Internal records and protection of our rights. If we process or have processed your personal data for the purposes set out in this Privacy Policy, we will process your personal data obtained in accordance with this Privacy Policy for the purpose of ensuring our legitimate interests, specifically the protection of our rights and interests (i.e. legal claims), which include maintaining our internal records and monitoring the proper provision of our services. The legal basis for processing your data is our legitimate interest in maintaining internal records and protecting our rights. Regarding Health Data and other Sensitive Data, these are processed based on the exception for the establishment, exercise, or defense of legal claims. For this purpose, we process your personal data for a period of 10 years from the resolution of the request or termination of service provision. In the event of court, administrative, or other proceedings, we will process your personal data to the necessary extent for the entire duration of such proceedings due to the exercise or defense of our legal claims.

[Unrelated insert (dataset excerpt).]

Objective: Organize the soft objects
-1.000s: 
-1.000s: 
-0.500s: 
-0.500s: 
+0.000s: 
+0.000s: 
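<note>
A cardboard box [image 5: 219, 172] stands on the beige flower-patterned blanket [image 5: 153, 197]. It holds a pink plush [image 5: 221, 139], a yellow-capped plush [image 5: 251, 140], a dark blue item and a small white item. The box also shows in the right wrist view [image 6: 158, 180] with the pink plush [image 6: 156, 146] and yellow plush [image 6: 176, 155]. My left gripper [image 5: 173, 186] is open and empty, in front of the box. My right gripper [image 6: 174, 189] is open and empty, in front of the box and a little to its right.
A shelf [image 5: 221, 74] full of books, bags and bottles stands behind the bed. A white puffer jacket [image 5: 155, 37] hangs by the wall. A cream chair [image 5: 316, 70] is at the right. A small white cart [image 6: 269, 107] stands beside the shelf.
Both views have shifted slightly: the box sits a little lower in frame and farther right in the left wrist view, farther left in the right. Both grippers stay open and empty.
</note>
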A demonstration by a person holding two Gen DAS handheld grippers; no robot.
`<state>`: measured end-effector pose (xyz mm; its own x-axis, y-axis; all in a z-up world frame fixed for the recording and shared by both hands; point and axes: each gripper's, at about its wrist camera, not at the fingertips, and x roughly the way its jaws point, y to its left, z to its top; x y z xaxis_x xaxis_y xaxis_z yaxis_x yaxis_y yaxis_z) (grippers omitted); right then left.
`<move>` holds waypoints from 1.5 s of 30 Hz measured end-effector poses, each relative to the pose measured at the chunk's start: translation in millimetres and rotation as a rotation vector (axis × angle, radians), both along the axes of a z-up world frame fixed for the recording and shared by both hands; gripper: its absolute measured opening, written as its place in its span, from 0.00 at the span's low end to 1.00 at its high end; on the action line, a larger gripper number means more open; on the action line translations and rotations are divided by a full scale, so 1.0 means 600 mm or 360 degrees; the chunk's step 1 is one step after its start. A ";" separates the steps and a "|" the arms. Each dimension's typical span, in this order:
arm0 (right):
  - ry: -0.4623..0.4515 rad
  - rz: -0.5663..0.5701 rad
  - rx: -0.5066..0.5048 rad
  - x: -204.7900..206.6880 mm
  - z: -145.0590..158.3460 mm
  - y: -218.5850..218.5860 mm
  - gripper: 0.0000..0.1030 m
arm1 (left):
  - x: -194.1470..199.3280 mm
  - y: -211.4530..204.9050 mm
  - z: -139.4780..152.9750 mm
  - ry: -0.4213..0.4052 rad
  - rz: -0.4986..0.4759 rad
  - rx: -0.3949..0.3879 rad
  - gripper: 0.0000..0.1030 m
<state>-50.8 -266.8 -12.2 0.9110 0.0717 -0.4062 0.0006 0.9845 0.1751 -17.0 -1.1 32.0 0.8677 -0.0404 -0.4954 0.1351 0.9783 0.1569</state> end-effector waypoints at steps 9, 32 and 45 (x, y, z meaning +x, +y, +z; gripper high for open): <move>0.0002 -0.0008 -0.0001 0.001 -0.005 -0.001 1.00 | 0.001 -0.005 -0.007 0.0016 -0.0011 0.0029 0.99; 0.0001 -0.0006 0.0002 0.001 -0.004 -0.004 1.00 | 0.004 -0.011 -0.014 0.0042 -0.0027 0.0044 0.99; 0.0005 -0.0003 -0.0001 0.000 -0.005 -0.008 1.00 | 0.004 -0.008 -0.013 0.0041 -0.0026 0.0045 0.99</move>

Statistical purposes and research. For the purpose of processing data for statistical and research purposes, we will process your personal data obtained in accordance with this Privacy Policy, excluding Sensitive Data and Health Data. The legal basis for processing your data is our legitimate interest in creating statistical and research analyses regarding the services provided. For this purpose, we process your personal data for a period of 10 years from their acquisition.
Compliance with our legal obligations. In accordance with applicable legislation, we process your Identification Data, Contact Data, Payment and Transaction Data, and Data related to contract performance for the purpose of fulfilling our legal obligations. This includes, for example, obligations in the field of tax and accounting, cooperation and information obligations towards the Police of the Czech Republic, authorities for social and legal protection of children, and others. The legal basis for processing your data is our legal obligation. For these purposes, we process your personal data for the period stipulated by relevant legal regulations, and the recipients of your personal data may also be public authorities.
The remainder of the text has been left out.